Keep in mind that the stats I linked are specific to my county here in Texas and should not be extrapolated to the rest of the country.
The specific stats that are important to track out of all that (if you want to figure out what’s going on at a glance) are ICU admittance (because you just *don’t* get admitted to ICU unless it really is serious, unlike general hospital admission), lab-verified ICU admitted COVID-19 cases, ICU bed availability and lab-verified COVID-19 deaths.

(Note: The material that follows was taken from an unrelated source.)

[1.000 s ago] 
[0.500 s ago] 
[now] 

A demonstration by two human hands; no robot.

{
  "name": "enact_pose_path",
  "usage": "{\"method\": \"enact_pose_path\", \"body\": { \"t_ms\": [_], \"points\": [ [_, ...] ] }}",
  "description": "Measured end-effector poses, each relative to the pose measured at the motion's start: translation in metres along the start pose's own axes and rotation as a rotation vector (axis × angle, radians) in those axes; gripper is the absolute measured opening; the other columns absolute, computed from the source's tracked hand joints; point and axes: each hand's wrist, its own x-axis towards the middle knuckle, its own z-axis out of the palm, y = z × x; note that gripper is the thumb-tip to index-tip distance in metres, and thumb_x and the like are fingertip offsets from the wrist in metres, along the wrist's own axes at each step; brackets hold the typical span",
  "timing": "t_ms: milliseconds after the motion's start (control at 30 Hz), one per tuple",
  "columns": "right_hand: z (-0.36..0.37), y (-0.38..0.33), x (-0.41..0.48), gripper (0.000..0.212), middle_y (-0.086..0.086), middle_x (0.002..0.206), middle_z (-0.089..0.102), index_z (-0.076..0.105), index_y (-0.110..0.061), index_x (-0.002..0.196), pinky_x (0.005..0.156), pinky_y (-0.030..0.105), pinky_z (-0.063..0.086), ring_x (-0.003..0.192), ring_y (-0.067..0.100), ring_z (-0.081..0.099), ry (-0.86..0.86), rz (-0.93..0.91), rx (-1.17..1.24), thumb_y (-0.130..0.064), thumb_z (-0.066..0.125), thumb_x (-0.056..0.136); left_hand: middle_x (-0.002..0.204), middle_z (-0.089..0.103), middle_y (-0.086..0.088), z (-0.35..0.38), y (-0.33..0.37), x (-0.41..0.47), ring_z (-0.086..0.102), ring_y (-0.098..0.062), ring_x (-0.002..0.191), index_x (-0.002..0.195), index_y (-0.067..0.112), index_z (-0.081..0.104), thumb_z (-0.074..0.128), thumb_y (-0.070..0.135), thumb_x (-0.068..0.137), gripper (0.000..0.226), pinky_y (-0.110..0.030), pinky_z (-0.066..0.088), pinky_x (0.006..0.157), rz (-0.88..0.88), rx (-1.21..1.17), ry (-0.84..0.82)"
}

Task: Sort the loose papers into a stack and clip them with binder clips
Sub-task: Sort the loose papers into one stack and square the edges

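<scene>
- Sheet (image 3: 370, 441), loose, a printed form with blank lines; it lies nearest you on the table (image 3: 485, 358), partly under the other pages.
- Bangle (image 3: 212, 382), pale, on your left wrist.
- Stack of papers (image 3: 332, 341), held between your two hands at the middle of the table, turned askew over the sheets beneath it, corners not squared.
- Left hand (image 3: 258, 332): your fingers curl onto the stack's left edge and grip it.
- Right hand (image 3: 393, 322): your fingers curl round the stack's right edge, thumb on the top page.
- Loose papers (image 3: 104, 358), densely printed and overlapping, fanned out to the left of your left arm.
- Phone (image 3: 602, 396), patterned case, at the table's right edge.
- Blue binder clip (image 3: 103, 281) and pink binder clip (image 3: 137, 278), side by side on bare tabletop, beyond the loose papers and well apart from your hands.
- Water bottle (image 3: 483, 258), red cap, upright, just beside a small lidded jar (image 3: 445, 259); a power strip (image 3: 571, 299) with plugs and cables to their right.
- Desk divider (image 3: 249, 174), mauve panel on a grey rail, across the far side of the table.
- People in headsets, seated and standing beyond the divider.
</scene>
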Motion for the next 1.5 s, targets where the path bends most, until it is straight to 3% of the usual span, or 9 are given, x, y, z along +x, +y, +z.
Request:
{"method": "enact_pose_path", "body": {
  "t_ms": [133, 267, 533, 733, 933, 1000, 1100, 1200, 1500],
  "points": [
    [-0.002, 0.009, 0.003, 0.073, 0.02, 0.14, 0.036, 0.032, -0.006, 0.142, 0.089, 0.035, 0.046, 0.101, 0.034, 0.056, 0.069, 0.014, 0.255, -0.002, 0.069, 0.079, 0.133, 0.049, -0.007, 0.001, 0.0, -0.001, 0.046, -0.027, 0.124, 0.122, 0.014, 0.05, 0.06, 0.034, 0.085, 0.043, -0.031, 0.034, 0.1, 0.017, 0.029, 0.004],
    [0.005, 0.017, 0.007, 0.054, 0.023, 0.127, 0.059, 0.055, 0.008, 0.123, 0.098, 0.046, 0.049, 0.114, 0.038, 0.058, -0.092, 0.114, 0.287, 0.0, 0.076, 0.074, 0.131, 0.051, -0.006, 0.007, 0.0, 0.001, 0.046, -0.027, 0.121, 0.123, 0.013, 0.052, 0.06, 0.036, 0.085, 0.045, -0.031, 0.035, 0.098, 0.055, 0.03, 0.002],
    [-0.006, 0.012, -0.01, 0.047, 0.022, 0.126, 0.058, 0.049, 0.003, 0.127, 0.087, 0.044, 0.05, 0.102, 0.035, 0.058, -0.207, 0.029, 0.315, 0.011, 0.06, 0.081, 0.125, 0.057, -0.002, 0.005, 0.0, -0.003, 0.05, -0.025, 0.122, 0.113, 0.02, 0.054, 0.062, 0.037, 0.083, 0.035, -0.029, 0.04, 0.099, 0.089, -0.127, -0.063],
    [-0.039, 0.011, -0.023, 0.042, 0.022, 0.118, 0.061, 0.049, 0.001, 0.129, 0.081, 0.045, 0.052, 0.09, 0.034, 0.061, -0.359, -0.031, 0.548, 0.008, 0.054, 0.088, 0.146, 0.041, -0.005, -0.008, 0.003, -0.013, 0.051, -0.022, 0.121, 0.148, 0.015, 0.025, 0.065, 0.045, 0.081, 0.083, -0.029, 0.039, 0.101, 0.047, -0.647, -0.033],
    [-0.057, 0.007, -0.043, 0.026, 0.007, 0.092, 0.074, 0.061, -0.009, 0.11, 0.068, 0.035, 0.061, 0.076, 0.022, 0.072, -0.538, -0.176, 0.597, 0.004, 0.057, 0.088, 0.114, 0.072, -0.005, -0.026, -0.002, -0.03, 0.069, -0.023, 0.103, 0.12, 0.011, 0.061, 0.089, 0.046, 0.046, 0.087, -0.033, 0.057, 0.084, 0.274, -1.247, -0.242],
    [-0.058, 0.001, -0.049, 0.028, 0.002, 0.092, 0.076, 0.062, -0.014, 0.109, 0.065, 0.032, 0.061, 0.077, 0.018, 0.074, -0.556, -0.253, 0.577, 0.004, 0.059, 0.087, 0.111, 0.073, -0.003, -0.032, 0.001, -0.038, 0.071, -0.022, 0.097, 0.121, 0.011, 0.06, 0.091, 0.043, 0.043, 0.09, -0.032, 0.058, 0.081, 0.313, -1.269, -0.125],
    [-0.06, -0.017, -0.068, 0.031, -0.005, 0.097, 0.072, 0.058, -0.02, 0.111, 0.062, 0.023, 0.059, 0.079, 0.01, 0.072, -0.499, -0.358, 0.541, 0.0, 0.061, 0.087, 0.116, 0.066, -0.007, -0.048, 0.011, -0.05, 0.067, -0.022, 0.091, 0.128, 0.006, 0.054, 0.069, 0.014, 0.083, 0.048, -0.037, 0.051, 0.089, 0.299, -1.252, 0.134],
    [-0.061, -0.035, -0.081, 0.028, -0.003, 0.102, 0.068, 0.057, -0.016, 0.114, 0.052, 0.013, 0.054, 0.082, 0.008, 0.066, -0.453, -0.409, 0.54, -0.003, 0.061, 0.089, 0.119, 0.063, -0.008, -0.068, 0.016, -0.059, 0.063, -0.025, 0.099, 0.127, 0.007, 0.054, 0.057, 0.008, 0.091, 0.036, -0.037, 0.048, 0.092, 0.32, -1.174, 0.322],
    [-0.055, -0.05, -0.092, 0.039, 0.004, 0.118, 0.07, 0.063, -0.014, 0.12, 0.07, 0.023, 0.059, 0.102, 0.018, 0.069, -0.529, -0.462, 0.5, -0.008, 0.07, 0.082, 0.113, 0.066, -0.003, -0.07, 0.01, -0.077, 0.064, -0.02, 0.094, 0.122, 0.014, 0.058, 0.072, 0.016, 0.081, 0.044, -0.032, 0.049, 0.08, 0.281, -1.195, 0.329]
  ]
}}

For Dallas County, the lab-confirmed COVID-19 ICU admittances (note that Dallas breaks out suspected versus confirmed) exceeded peak 2018-2019 flu season ICU admittances months back. Deaths have also exceeded 2018-2019 flu fatalities, albeit not by gigantic margins. So, **in Dallas County,** it has demonstrably been worse than the average flu. However, it hasn’t been the 1918 Spanish flu yet, nor are we seeing the disaster NYC is showing. BLM ‘protests’ nee riots didn’t really get widespread in Dallas either, so the related spikes aren’t as bad as Houston (to name one example).
Re: “Texas COVID deaths have also exceeded 2018-2019 flu fatalities”
However, compared to the 2017-2018 flu season, COVID is far behind the Texas flu fatalities.